「AutoCAD」や3D設計ソフトウェアを開発しているAutodeskの研究機関であるAutodesk AI LabのリサーチャーらがLEGOブロックを手にしていても、遊んでいると思わないでほしい。彼らは、ロボットが将来、いかにして問題に取り組むか(そして世界を支配するようになるか?)について研究しているのだ。
カリフォルニア州サンフランシスコに拠点を置くAI Labではここ数年、おもちゃを使った遊び方をロボットに教えている。

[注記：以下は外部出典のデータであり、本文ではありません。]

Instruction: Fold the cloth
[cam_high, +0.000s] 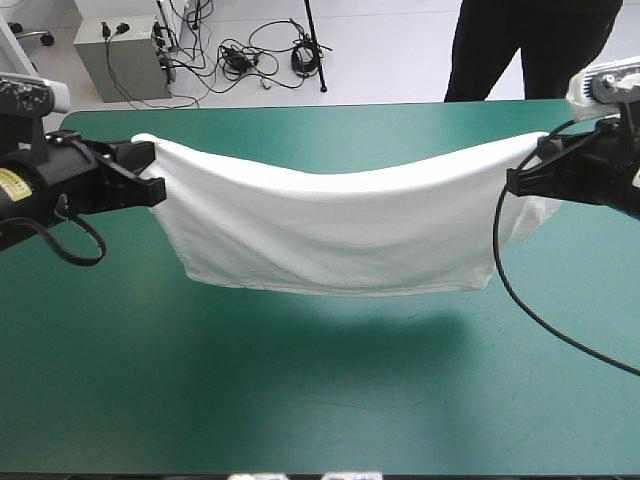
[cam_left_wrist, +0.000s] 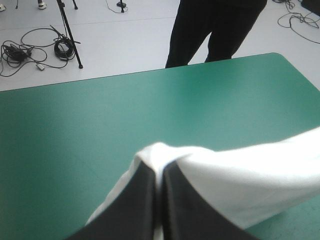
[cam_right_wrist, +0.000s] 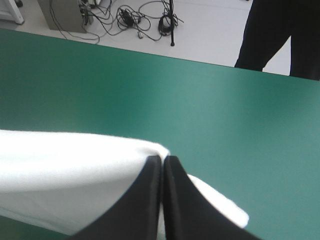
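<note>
Black fingers (cam_left_wrist: 142, 200) of my left gripper (cam_left_wrist: 159, 167) sit closest to that wrist camera. They are pressed together into one pointed arch, with white fabric pinched in the seam between them. My right gripper (cam_right_wrist: 163, 159) looks the same, clamped on the opposite end.

By size, the table (cam_high: 300, 390) comes first: a flat, matte teal-green cover with rounded far corners and no wrinkles that I can see.

Above it hangs the T-shirt (cam_high: 330, 230), stretched between my two grippers. It appears clear of the cover, with its shadow lying on the table beneath. The top edge sags in a shallow curve toward the middle, and the lower hem hangs nearly straight. From that I judge it light, soft and wholly limp, with no shape of its own, so it will follow whatever my grips do. It looks like thin, matte knit cloth, neither slippery nor fragile. Even so, so small a pinch might slide off if I pulled the ends hard apart.

I hold it at the two ends of the top edge, and for folding I judge those the right places, since the body can then drape evenly below.

Smallest are the bunched lumps of fabric rounding over each pair of fingertips, and a short flap hanging past the right gripper.
</note>
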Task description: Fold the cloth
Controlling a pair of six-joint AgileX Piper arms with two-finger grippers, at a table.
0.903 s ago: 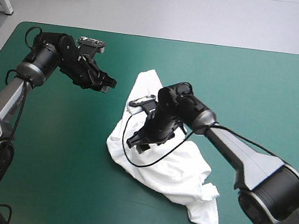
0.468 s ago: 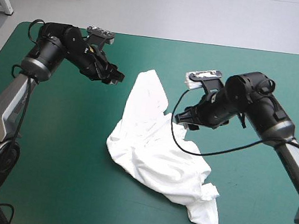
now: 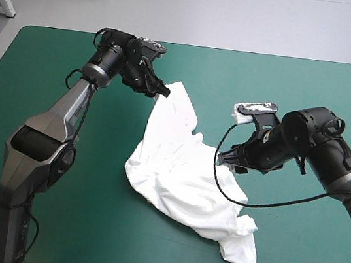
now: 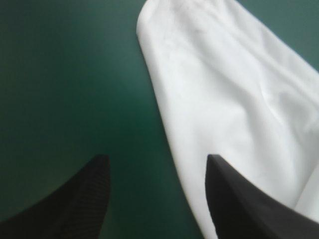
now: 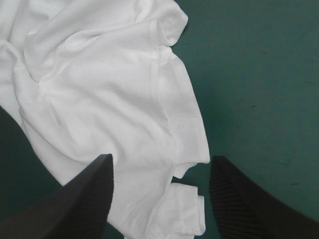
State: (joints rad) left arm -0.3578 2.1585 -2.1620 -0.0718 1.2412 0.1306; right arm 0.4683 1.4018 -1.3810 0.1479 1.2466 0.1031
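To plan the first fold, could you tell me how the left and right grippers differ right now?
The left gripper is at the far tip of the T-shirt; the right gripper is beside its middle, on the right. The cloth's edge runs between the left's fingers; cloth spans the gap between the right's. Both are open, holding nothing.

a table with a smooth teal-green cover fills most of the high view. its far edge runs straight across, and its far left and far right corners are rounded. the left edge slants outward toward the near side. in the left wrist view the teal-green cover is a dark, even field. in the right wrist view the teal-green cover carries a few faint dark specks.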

教えている、というのは適切な表現ではないかもしれない。より正確に言うと、リサーチャーらは「Brickbot」と名付けたこのロボットに、子どもがLEGOブロックの組み立て方法を自ら学んでいくのと同じような学習プロセスを可能にするツールを搭載した。

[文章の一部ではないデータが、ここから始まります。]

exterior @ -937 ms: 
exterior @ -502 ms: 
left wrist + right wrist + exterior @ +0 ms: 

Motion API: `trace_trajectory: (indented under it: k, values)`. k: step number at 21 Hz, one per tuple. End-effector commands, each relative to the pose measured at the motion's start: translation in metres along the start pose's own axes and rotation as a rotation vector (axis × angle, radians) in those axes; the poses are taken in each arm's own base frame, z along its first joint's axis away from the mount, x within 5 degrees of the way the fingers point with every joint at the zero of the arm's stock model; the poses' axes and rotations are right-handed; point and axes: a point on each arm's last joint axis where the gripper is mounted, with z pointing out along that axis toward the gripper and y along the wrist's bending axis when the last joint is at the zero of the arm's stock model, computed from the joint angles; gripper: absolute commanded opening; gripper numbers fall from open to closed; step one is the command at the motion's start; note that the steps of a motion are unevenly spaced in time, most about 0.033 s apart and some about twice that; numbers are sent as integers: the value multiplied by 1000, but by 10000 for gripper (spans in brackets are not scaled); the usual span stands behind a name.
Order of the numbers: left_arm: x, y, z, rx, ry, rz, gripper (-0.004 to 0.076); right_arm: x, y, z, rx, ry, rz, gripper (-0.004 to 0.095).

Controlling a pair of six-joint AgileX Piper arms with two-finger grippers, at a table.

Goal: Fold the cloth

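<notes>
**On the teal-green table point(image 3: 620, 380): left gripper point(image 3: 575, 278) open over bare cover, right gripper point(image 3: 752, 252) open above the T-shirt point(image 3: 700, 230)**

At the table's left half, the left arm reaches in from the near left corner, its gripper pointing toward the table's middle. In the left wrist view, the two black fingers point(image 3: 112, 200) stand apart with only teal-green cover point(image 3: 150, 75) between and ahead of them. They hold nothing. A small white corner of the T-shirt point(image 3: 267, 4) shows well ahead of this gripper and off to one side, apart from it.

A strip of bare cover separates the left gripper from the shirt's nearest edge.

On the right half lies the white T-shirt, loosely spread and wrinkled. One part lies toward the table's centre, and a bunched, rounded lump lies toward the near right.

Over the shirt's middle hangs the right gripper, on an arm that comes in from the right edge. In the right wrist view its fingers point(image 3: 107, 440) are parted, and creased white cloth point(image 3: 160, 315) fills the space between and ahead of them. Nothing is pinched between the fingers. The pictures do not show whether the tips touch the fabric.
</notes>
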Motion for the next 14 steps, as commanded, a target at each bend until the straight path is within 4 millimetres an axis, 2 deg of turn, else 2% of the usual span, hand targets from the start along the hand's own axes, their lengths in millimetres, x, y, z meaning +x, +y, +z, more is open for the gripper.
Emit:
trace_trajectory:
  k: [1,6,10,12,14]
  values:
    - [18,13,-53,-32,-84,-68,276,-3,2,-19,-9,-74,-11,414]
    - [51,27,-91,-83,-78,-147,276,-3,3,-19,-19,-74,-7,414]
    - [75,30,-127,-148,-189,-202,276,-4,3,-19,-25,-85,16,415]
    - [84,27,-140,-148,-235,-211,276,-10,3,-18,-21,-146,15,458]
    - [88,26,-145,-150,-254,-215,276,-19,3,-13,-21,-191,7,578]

簡単な話のように思えるかもしれないが、ロボットを人間と同じようなかたちで学習させるのは、たとえそれがごく小さなロボットであっても、極めて大変な作業なのだ。
Autodeskの広報担当者は筆者に対して「これは複雑な課題だ」と述べたうえで、「このプロジェクトは(中略)センサからのデータや機械学習(ML)の活用によって、ロボットがその環境で起こっているものごとを推論し、指示された課題を達成するために臨機応変に対応できるようにすることを目指している」と続けた。
ロボットは、厳密に定義された手順に従うことを得意としているものの、その点が有用性の限界を生み出している。現在のところ、製造現場のロボットをプログラミングするには大変な労力が必要だ。新世代の協働ロボットのおかげで、産業分野における多くの軽作業は容易に実現できるようになっているが、現場でロボットと協力し合って働くというのは依然として専門家の領域となっている。
ロボットに自己学習能力を持たせることで、新たな次元に向けた生産性の扉が開かれるとともに、参入コストの低減によって自動化の普及が促進される可能性もある。
もちろんながらこの種のプロジェクトでは、ロボティクスアプリケーション向けのMLが人間の地位を脅かさない範囲で、どの程度にまで進歩していくのかという点にまつわるさまざまな疑問がついて回る。